Amtrak has begun implementing an electronic delay reporting system that seeks to show the reasons why its trains are delayed en route.
Amtrak Vice President of Operations D.J. Stadtler discussed the delay reporting system at a Surface Transportation Board field hearing held in Fargo, N.D., to hear complaints from shippers about service on BNSF and Canadian Pacific.
Stadtler told Trains magazine that the railroad is testing the delay reporting system on the Fort Worth-Oklahoma City Heartland Flyer and Boston-Brunswick, Maine, Downeaster corridor.
Amtrak hopes to implement the delay reporting system on all route by the end of the year.
The passenger railroad already uses a GPS-based monitoring system to keep track of its trains. That system is accessible to the public on the “Track-a-Train” feature on the Amtrak website.

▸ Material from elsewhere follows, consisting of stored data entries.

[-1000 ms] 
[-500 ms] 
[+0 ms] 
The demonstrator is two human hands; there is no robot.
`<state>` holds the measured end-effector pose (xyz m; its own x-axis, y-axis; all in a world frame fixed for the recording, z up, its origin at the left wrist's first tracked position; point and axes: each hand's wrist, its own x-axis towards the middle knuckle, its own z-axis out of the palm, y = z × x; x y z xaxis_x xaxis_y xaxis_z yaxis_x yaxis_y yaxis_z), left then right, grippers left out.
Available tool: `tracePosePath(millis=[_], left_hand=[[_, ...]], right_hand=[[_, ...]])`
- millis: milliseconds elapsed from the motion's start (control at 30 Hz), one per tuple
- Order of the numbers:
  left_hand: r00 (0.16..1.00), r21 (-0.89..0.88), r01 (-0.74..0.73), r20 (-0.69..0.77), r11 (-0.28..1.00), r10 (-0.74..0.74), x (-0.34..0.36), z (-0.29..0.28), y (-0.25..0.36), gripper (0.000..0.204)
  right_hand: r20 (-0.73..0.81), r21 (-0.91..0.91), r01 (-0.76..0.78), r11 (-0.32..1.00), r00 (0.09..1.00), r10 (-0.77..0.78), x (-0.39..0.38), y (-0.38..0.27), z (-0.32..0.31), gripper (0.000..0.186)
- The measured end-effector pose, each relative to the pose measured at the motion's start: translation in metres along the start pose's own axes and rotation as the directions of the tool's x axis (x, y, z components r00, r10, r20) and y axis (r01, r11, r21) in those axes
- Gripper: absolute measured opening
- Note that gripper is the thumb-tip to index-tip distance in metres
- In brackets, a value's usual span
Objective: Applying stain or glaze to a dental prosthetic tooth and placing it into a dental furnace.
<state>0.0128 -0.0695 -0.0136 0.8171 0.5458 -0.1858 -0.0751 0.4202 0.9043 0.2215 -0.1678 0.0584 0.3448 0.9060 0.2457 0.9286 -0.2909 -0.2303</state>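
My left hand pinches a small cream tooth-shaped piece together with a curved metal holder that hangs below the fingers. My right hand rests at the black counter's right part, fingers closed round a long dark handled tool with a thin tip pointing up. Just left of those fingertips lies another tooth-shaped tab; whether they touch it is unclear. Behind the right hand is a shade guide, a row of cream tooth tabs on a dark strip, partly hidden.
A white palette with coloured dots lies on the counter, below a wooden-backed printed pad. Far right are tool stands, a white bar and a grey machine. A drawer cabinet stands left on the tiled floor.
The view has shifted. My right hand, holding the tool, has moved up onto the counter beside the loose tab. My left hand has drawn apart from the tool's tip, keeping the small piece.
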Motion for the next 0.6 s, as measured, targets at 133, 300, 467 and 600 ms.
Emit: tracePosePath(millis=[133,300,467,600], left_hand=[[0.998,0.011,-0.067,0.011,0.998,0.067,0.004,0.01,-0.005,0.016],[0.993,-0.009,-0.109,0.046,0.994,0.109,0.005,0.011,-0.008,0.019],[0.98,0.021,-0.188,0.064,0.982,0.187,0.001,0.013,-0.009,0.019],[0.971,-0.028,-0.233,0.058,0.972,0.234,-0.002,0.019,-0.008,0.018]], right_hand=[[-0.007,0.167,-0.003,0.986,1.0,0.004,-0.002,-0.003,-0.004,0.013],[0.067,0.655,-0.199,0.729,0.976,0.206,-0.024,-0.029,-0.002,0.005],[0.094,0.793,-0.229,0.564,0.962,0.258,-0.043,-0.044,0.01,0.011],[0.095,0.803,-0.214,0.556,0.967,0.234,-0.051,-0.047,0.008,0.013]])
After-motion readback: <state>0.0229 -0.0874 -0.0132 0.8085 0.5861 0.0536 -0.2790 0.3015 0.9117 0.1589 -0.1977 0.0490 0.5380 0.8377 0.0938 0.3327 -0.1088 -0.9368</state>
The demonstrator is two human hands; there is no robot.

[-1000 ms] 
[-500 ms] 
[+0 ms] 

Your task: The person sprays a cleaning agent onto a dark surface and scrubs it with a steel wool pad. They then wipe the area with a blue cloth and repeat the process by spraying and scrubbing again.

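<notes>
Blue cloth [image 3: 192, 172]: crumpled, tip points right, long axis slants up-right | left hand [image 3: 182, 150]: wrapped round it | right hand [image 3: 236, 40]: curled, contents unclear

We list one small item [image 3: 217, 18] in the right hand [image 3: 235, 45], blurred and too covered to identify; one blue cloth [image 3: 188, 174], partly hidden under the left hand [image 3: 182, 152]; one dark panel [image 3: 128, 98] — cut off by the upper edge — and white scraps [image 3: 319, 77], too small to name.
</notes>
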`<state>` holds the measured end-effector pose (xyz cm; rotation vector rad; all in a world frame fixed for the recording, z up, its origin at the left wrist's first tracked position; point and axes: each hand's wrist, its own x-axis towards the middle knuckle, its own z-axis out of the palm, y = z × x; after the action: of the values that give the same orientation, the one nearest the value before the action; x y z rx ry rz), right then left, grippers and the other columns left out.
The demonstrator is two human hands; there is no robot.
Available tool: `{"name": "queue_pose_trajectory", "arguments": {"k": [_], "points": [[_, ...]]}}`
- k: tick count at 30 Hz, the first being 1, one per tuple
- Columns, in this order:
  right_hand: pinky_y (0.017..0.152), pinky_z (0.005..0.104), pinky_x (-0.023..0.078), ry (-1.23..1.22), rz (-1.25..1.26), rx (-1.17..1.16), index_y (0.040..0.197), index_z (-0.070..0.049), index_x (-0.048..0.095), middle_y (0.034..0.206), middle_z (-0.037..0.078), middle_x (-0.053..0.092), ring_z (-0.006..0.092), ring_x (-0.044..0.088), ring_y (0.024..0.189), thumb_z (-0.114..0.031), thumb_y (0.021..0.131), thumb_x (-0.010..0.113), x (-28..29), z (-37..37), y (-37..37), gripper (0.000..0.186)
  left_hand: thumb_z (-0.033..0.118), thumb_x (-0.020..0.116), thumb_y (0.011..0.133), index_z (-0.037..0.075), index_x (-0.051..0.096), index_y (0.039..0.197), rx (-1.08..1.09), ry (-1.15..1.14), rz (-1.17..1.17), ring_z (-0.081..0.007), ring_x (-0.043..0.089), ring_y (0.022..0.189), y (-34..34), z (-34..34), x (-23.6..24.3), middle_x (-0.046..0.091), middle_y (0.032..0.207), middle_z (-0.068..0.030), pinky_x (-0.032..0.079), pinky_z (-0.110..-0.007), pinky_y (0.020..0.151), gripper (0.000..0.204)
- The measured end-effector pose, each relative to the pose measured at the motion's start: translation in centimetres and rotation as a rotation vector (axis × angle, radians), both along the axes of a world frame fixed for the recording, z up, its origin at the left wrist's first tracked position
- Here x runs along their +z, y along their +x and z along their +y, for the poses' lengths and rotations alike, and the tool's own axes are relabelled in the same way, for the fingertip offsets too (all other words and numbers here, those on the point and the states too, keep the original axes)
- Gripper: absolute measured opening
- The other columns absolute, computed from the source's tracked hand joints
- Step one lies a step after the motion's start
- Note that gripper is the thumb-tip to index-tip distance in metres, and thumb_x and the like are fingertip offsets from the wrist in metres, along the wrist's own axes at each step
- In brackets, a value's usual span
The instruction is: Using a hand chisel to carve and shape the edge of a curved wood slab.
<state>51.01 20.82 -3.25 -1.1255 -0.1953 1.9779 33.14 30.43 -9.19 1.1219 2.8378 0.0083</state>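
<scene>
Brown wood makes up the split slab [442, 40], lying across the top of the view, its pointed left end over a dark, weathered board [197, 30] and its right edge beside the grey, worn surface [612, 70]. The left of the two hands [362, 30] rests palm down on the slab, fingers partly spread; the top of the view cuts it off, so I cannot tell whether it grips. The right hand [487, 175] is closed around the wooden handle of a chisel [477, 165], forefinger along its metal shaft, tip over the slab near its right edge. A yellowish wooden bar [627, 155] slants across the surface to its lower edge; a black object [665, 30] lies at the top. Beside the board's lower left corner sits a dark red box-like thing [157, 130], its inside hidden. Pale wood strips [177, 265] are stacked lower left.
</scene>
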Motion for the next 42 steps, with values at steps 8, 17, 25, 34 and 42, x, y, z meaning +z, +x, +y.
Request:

If Amtrak’s monitoring system detects a delay, the conductor of the delayed train will receive a prompt on his or her iPhone to report the reason for the delay.
That information will be sent to Amtrak’s Consolidated National Operations Center in Wilmington, Del., and relayed to the host railroad.
The thinking is that this will provide accountability for dispatchers and their supervisors as well as letting Amtrak personnel know about recurring trouble spots due to slow orders or rail traffic congestion. Currently, such information between Amtrak and its host railroads involves paper documents sent by fax.
Tardiness has become a problem for Amtrak this summer with systemwide long-distance train endpoint on-time performance falling below 40 percent in July.
Of particular concern has been the Chicago-Seattle/Portland Empire Builder. Its all stations on-time figure was 9.9 percent, the worst for any train on the system. Schedule padding enables Nos. 7 and 8 to arrive on time at their endpoint number 24.5 percent of the time.
Stadtler said BNSF officials told him that slow orders on the Devils Lake and Valley Subdivisions in North Dakota would be removed in October as six track and signal projects are completed.
Amtrak has been talking with BNSF about a schedule that will be more realistic and reliable than the most recent adjustment to the schedule implemented last April that extended the running times in both directions.
Stadtler said, though, that systemwide year-to-date trends “have shown little signs of improvement” and suggested that the STB monitor the on-time statistics that Amtrak publishes as well as asking the host railroads to report periodically on their handling of Amtrak trains.
Host railroads need to “take Amtrak on-time performance seriously,” Stadtler said.
“Amtrak services nationwide and particularly the long-distance trains are experiencing growing levels of delay on host railroads,” Stadtler said. “If this is not addressed, it will translate into significant impacts to our service, our passengers and our bottom line.
“We want to avoid [delays], and we prefer to address and fix this system-wide problem by working cooperatively with our host railroad partners,” he said. “We do, however, have an obligation to provide the traveling public with the level of service mandated by the statute, and we therefore believe that the STB could significantly assist us by monitoring the statistics.”